Task statement |
Your response should be the lines from the one holding "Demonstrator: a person" to the last line of the data below, copied exactly and with no additions.

---------- The data ----------

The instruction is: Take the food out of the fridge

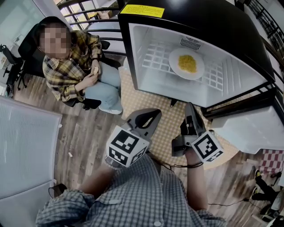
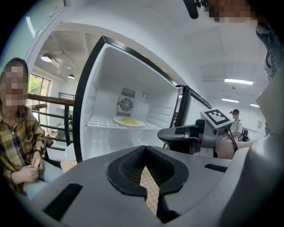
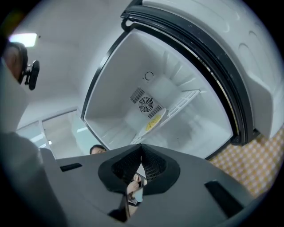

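Atop fridge (image 1: 213, 22), yellow label (image 1: 142, 10), print illegible; food (image 1: 187, 63) plated inside.

The head camera looks steeply down from above onto the open fridge (image 1: 230, 66), with both grippers just before it. The left gripper (image 1: 150, 117) camera sits low and faces nearly level into the fridge from its left front, the right gripper (image 1: 190, 111) showing right of centre. The right gripper camera, tilted sideways, looks in from closer. All three share the white interior, its fan grille (image 2: 126, 105) and the plate (image 1: 174, 62).
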Tool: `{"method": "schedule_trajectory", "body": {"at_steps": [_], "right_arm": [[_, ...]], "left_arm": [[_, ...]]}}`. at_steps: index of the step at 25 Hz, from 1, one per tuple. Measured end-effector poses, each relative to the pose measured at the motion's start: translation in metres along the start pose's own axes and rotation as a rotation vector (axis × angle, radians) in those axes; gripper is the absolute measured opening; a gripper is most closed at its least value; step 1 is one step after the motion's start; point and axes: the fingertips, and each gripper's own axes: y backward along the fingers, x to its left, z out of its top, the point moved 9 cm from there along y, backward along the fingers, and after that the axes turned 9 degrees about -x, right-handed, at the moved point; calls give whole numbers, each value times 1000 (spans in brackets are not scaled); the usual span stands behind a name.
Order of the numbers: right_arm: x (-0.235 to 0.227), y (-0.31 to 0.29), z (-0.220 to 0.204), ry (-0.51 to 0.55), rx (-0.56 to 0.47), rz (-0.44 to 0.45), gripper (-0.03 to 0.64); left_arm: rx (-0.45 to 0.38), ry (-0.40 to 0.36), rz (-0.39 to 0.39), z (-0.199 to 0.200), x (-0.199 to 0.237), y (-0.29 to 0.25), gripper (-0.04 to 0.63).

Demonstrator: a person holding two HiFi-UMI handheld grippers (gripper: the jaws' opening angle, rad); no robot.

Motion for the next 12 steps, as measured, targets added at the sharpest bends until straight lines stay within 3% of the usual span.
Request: {"method": "schedule_trajectory", "body": {"at_steps": [6,12], "right_arm": [[-7,-36,-3,-190,-57,0,9],[-11,-64,1,-219,-61,1,11]], "left_arm": [[2,-22,0,2,11,-3,6],[-1,-27,-6,2,17,-8,6]]}}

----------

Result of this task |
Demonstrator: a person holding two HiFi-UMI handheld grippers (gripper: the jaws' opening angle, rad); no robot.

Motion for the next 12 steps, as measured, targets added at the sharpest bends until straight lines stay within 3% of the usual span.
Request: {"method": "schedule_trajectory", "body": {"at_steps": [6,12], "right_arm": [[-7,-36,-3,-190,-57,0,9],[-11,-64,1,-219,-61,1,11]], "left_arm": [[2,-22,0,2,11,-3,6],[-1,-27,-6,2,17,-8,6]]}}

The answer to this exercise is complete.